-- GIVEN DATA follows --

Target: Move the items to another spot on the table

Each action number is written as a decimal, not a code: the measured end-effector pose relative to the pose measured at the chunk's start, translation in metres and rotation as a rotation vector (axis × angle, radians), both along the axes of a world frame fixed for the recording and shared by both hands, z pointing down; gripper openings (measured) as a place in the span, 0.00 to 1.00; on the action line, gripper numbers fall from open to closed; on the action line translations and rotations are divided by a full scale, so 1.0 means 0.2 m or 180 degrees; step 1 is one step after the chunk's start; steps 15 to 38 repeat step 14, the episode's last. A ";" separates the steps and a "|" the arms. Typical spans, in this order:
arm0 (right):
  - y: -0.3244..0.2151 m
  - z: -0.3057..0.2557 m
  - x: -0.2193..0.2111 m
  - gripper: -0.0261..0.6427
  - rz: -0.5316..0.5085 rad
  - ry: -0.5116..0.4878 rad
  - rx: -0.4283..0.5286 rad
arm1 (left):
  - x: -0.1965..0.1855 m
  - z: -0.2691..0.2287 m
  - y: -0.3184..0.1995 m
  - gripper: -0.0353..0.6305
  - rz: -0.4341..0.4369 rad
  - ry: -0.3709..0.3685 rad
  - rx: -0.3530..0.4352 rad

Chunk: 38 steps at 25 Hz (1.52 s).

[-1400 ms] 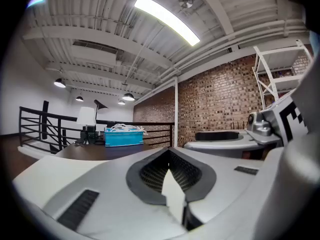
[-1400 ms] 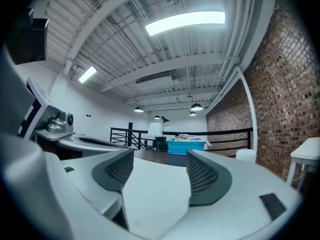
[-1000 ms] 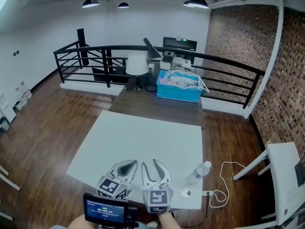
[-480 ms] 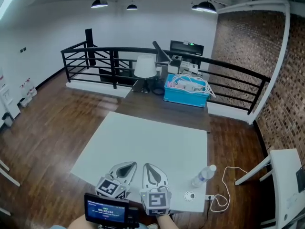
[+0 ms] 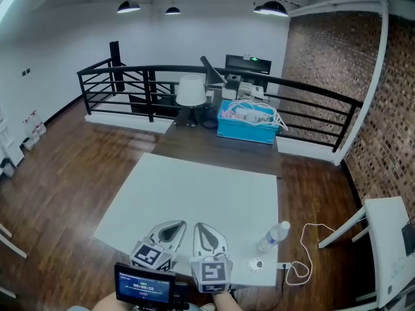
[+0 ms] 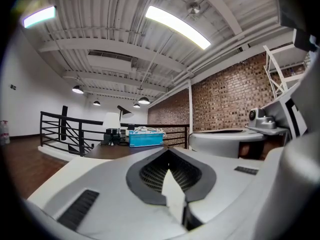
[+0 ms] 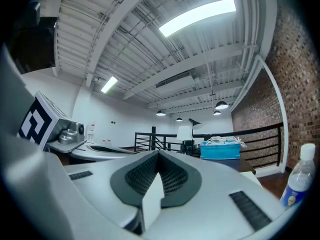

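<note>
A clear water bottle with a white cap lies tilted on the white table near its front right corner. It also shows at the right edge of the right gripper view, as the bottle. A small round white item sits just in front of it. My left gripper and right gripper hover side by side over the table's front edge, left of the bottle. Both are shut with nothing between the jaws. The closed tips show in the left gripper view and the right gripper view.
A white cable loops off the table's front right corner. Beyond the white table stands a dark table with a blue box of cables and a white lamp. A black railing runs behind.
The right gripper's jaws have closed from a spread stance to shut. The head camera has shifted a little; both grippers stay at the front edge.
</note>
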State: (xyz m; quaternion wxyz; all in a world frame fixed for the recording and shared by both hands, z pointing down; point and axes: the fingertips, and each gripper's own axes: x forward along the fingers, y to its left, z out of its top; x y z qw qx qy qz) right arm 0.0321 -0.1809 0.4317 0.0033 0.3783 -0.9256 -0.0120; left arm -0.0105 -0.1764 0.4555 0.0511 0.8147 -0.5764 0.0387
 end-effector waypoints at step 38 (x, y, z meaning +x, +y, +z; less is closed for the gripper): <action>-0.02 0.03 0.03 0.04 0.0016 -0.0001 0.0021 | 0.03 0.02 -0.01 0.07 0.0007 0.0030 -0.0036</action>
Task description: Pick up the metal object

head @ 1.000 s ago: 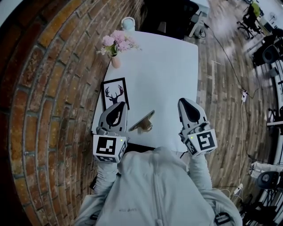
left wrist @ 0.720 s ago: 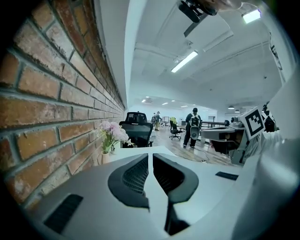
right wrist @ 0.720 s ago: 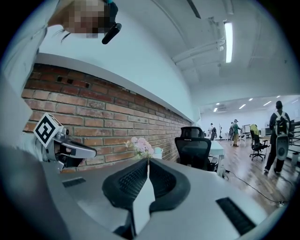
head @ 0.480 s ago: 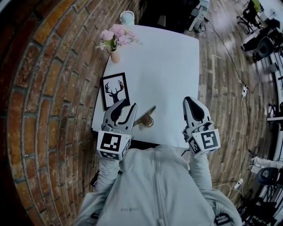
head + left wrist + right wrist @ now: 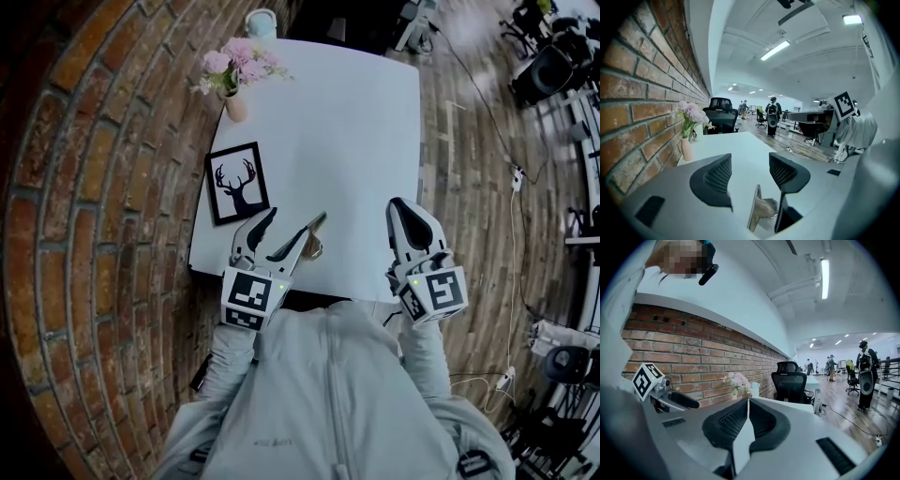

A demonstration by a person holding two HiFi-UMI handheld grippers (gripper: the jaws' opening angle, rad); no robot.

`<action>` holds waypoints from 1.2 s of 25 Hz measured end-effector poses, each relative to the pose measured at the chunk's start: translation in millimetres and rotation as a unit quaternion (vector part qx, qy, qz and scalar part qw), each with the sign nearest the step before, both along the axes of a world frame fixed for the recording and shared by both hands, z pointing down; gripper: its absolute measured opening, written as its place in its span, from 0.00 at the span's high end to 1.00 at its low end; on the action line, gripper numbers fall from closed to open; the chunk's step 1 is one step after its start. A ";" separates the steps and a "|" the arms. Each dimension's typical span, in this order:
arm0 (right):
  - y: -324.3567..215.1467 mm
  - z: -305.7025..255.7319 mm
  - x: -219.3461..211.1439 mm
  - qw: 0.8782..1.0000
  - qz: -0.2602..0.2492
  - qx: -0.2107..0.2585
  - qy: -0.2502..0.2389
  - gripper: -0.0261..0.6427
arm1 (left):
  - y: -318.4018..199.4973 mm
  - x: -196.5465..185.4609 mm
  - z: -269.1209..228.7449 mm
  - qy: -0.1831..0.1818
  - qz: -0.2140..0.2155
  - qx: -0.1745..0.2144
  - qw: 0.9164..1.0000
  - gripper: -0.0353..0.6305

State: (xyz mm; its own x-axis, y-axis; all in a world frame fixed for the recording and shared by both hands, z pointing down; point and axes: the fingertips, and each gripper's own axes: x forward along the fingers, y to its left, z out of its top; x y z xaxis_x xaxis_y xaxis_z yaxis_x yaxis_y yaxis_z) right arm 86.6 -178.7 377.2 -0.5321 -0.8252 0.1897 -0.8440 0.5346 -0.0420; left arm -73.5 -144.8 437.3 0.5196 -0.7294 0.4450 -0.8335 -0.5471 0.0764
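**Left tongs spread at the metal object**

At the tabletop's (image 5: 347,141) near edge, our left tongs (image 5: 751,169) have just been opening; the metal object (image 5: 757,212) stands between the jaws, unpinched. Our right tongs (image 5: 746,405) are pressed together, empty. Farther off: deer picture (image 5: 236,183), flowers (image 5: 231,75).

A brick wall (image 5: 84,187) runs along the left, with a white table (image 5: 366,122) set against it on a wood-plank floor (image 5: 469,178). A black office chair (image 5: 721,118) stands at the table's far end. Strip lights (image 5: 776,50) glow on the white ceiling. More desks and chairs fill the far right.
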 end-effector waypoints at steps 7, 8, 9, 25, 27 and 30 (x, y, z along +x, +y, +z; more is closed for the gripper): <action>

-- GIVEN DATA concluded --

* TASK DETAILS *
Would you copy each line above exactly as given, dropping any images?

* RESULT FOR THIS EXERCISE *
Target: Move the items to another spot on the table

Each action number is written as a decimal, not a code: the measured end-effector pose relative to the pose measured at the chunk's start, translation in metres and rotation as a rotation vector (axis × angle, radians), both along the axes of a world frame fixed for the recording and shared by both hands, z pointing down; gripper openings (measured) as a place in the span, 0.00 to 1.00; on the action line, gripper numbers fall from open to closed; on the action line translations and rotations are divided by a full scale, so 1.0 means 0.2 m or 180 degrees; step 1 is one step after the chunk's start; steps 15 to 38 repeat step 14, the episode's last. A ";" separates the steps and a "|" the arms. Typical spans, in this order:
arm0 (right):
  - y: -0.3244..0.2151 m
  - z: -0.3057..0.2557 m
  - x: -0.2193..0.2111 m
  - gripper: -0.0261..0.6427
  - rz: -0.5316..0.5085 rad
  - ry: -0.5116..0.4878 rad
  - rx: -0.4283..0.5286 rad
arm1 (left):
  - x: -0.1965..0.1855 m
  - z: -0.2691..0.2287 m
  - y: -0.3184..0.1995 m
  - gripper: -0.0353..0.6305
  - rz: -0.4341..0.4369 rad
  - ry: -0.3709..0.3685 rad
  - rx: -0.3530..0.4352 rad

Chunk: 38 steps at 25 Hz (1.52 s).

[-1400 ms] 
[-1400 ms] 
[-1000 ms] 
[-480 ms] 
[+0 ms] 
[+0 ms] 
[+0 ms] 

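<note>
A clear water bottle with a white cap lies tilted on the white table near its front right corner. It also shows at the right edge of the right gripper view, as the bottle. A small round white item sits just in front of it. My left gripper and right gripper hover side by side over the table's front edge, left of the bottle. Both are shut with nothing between the jaws. The closed tips show in the left gripper view and the right gripper view.
A white cable loops off the table's front right corner. Beyond the white table stands a dark table with a blue box of cables and a white lamp. A black railing runs behind.
The right gripper's jaws have closed from a spread stance to shut. The head camera has shifted a little; both grippers stay at the front edge.
</note>
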State: (xyz m; quaternion wxyz; all in a world frame fixed for the recording and shared by both hands, z pointing down; point and axes: the fingertips, and each gripper's own axes: x forward along the fingers, y to its left, z out of its top; x y z qw qx qy qz) right arm 0.0321 -0.1809 0.4317 0.0033 0.3783 -0.9256 -0.0120; left arm -0.0105 -0.1764 0.4555 0.0511 0.8147 -0.5764 0.0387
 end-effector waypoints at step 38 (x, y, z meaning +x, +y, +z; less is closed for the gripper): <action>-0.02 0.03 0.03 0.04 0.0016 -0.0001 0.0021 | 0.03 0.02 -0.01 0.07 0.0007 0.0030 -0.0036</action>
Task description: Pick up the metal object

head @ 1.000 s ago: 
left wrist @ 0.720 s ago: 
right wrist @ 0.720 s ago: 
head @ 0.480 s ago: 
head + left wrist + right wrist @ now: 

A demonstration by a person holding two HiFi-UMI handheld grippers (gripper: the jaws' opening angle, rad); no robot.

`<action>` holds waypoints from 1.2 s of 25 Hz measured end-effector poses, each relative to the pose measured at the chunk's start: translation in millimetres and rotation as a unit quaternion (vector part qx, qy, qz and scalar part qw), each with the sign nearest the step before, both along the axes of a world frame fixed for the recording and shared by both hands, z pointing down; gripper: its absolute measured opening, written as its place in its span, from 0.00 at the span's high end to 1.00 at its low end; on the action line, gripper numbers fall from closed to open; the chunk's step 1 is one step after its start. A ";" separates the steps and a "|" the arms. Each dimension's typical span, in this order:
arm0 (right):
  - y: -324.3567..215.1467 mm
  - z: -305.7025..255.7319 mm
  - x: -219.3461..211.1439 mm
  - qw: 0.8782..1.0000
  - qz: -0.2602..0.2492
  - qx: -0.2107..0.2585
  - qy: -0.2502..0.2389
  - gripper: -0.0261..0.6427
arm1 (left):
  - y: -318.4018..199.4973 mm
  - x: -196.5465..185.4609 mm
  - z: -269.1209..228.7449 mm
  - qy: -0.1831..0.1818
  - qz: -0.2140..0.2155
  - qx: -0.1745..0.2144
  - qw: 0.9164..1.0000
  - gripper: -0.0353..0.6305

State: (xyz mm; its own x-axis, y-axis; all in a world frame fixed for the recording and shared by both hands, z pointing down; point and axes: the fingertips, and each gripper's own axes: x forward along the fingers, y to its left, z out of its top; x y z xaxis_x xaxis_y xaxis_z yaxis_x yaxis_y yaxis_z) right arm 86.6 -178.7 377.2 -0.5321 -0.8252 0.1897 -0.8440 0.5346 -0.0420; left arm -73.5 -144.8 437.3 0.5196 -0.7294 0.4450 -0.8335 -0.5471 0.0764
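**Left tongs spread at the metal object**

At the tabletop's (image 5: 347,141) near edge, our left tongs (image 5: 751,169) have just been opening; the metal object (image 5: 757,212) stands between the jaws, unpinched. Our right tongs (image 5: 746,405) are pressed together, empty. Farther off: deer picture (image 5: 236,183), flowers (image 5: 231,75).

A brick wall (image 5: 84,187) runs along the left, with a white table (image 5: 366,122) set against it on a wood-plank floor (image 5: 469,178). A black office chair (image 5: 721,118) stands at the table's far end. Strip lights (image 5: 776,50) glow on the white ceiling. More desks and chairs fill the far right.
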 end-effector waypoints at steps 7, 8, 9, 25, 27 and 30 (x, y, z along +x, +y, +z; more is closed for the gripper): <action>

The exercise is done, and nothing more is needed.